**What you are asked to do:** In this exercise, write out the data word for word and leave every image out.

**The data:**
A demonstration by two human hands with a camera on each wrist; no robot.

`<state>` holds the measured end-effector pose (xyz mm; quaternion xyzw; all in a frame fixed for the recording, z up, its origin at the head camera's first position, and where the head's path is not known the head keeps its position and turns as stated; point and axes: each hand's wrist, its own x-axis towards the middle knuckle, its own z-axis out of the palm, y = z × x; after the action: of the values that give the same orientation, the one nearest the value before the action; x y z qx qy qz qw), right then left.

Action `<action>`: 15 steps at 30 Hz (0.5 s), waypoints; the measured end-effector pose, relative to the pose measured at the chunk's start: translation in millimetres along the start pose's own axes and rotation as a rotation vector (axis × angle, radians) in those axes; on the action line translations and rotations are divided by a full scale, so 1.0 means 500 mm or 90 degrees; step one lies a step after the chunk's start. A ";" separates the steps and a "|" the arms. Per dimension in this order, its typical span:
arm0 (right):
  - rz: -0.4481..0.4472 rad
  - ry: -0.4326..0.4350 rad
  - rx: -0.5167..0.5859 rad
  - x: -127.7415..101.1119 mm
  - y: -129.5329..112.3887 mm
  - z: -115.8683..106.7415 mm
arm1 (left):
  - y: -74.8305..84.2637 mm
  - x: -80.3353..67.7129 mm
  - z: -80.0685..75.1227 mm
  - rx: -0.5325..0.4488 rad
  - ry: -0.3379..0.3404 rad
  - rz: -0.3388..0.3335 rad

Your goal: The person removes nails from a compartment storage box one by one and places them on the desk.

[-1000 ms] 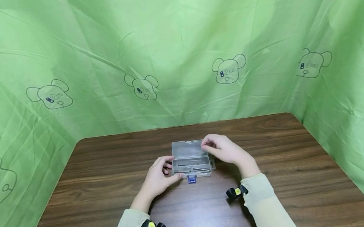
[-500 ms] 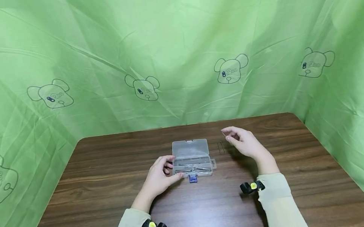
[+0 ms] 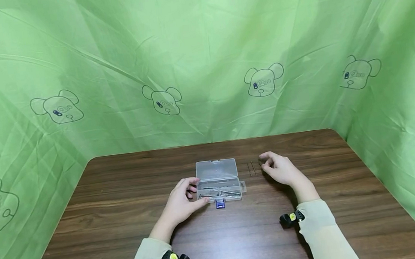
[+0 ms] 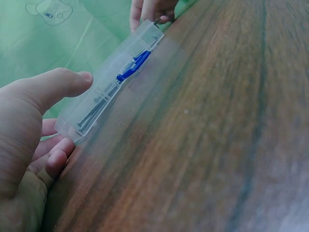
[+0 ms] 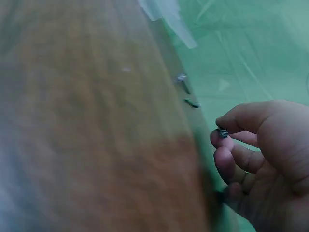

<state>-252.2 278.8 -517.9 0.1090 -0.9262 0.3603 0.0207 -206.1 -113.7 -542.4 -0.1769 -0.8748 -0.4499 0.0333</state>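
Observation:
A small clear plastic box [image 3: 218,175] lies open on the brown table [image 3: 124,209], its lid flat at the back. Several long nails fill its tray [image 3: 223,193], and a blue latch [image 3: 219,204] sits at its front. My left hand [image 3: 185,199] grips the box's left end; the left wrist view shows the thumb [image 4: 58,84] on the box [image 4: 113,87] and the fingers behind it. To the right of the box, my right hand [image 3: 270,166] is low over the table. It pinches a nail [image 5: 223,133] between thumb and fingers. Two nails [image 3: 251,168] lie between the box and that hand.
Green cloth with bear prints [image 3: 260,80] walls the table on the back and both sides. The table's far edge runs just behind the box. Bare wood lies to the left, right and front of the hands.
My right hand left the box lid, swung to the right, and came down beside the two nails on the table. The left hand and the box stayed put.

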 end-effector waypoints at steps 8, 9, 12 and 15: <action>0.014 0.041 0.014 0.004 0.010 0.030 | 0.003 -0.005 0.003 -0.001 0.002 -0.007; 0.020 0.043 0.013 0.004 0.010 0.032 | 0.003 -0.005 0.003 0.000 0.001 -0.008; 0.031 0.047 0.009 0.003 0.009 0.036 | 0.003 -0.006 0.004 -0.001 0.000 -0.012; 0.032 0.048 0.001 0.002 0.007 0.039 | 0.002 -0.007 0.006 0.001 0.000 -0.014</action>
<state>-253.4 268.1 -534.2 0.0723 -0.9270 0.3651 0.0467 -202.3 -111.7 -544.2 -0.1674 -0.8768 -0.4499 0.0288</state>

**Answer space:**
A demonstration by two human hands with a camera on each wrist; no robot.

`<state>` holds the measured end-effector pose (xyz mm; quaternion xyzw; all in a frame fixed for the recording, z up, its origin at the head camera's first position, and where the head's path is not known the head keeps its position and turns as stated; point and axes: each hand's wrist, its own x-axis towards the middle knuckle, its own z-axis out of the palm, y = z × x; after the action: of the values that give the same orientation, the one nearest the value before the action; x y z qx qy qz qw), right then left.

Action `<action>`: 15 steps at 30 Hz (0.5 s), waypoints; the measured end-effector pose, relative to the pose measured at the chunk's start: translation in millimetres along the start pose's own axes and rotation as a rotation vector (axis × angle, radians) in those axes; on the action line translations and rotations are divided by a full scale, so 1.0 means 500 mm or 90 degrees; step one lies a step after the chunk's start. A ";" separates the steps and a "|" the arms. Per dimension in this order, its typical span:
arm0 (right):
  - rz: -0.4481..0.4472 rad
  - ry: -0.4326..0.4350 rad
  - rx: -0.5167..0.5859 rad
  - x: -127.7415..101.1119 mm
  - y: -129.5329..112.3887 mm
  - z: -115.8683..106.7415 mm
arm1 (left):
  - y: -74.8305..84.2637 mm
  - x: -80.3353..67.7129 mm
  - z: -80.0685..75.1227 mm
  - rx: -0.5325..0.4488 rad
  - ry: -0.3379..0.3404 rad
  - rz: -0.3388..0.3335 rad

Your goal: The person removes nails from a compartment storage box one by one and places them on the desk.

[-1000 ms] 
[-500 ms] 
[+0 ms] 
[+0 ms] 
[+0 ms] 

<state>-252.2 278.8 -517.9 0.1090 -0.9262 0.3603 0.0207 -206.1 -113.7 -542.4 -0.1769 -0.8748 -0.4499 0.0333</state>
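Observation:
A small clear plastic box [image 3: 218,175] lies open on the brown table [image 3: 124,209], its lid flat at the back. Several long nails fill its tray [image 3: 223,193], and a blue latch [image 3: 219,204] sits at its front. My left hand [image 3: 185,199] grips the box's left end; the left wrist view shows the thumb [image 4: 58,84] on the box [image 4: 113,87] and the fingers behind it. To the right of the box, my right hand [image 3: 270,166] is low over the table. It pinches a nail [image 5: 223,133] between thumb and fingers. Two nails [image 3: 251,168] lie between the box and that hand.
Green cloth with bear prints [image 3: 260,80] walls the table on the back and both sides. The table's far edge runs just behind the box. Bare wood lies to the left, right and front of the hands.
My right hand left the box lid, swung to the right, and came down beside the two nails on the table. The left hand and the box stayed put.
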
 end-effector waypoints at steps 8, 9, 12 and 15: <action>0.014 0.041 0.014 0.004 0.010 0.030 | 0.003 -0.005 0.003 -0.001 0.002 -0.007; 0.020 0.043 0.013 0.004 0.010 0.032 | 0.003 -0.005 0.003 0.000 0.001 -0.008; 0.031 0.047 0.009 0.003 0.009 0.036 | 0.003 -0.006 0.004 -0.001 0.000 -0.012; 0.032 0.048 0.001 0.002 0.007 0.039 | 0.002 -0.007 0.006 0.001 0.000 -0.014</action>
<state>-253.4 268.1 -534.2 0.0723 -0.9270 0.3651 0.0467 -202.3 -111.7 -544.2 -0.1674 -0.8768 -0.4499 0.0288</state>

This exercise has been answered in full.